### EXERCISE REQUIREMENTS
In the data that follows, determine how many lines contain the word "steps", and give only that number.
*****
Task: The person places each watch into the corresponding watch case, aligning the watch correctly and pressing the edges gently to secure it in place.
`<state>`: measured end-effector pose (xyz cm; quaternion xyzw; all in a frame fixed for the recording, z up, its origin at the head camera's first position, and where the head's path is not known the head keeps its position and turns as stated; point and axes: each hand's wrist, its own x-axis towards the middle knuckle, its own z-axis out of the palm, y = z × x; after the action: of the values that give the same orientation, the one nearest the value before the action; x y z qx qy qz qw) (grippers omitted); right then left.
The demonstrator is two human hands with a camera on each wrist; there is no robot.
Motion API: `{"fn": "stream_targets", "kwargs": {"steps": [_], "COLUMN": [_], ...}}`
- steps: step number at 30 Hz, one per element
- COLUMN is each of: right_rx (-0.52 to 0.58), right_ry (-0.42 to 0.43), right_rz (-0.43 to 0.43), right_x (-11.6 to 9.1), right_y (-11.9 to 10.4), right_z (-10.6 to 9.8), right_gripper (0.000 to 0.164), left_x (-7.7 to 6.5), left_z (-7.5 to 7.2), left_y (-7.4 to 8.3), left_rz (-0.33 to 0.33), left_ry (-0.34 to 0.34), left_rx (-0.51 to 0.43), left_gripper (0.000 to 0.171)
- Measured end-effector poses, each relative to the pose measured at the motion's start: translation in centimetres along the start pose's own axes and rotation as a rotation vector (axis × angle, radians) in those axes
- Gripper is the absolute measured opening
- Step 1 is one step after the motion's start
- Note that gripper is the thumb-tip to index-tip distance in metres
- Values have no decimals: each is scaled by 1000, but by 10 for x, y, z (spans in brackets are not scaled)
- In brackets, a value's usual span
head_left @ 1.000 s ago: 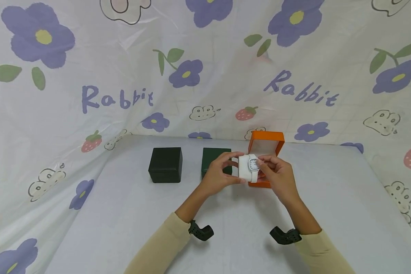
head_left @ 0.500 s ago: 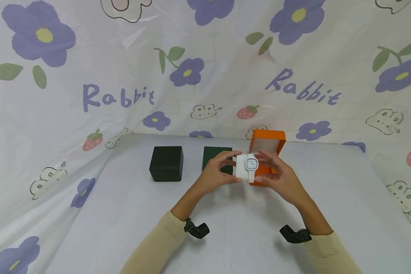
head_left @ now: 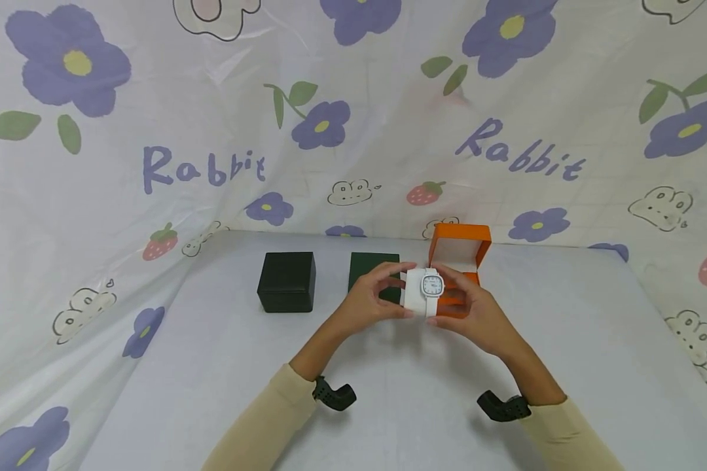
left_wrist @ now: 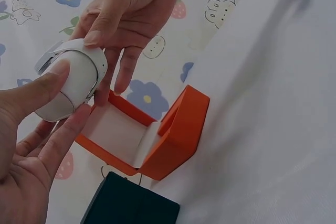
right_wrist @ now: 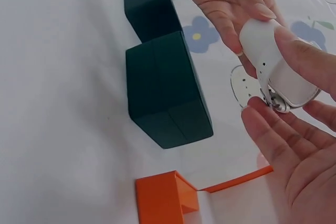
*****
### WRITTEN REPLY
2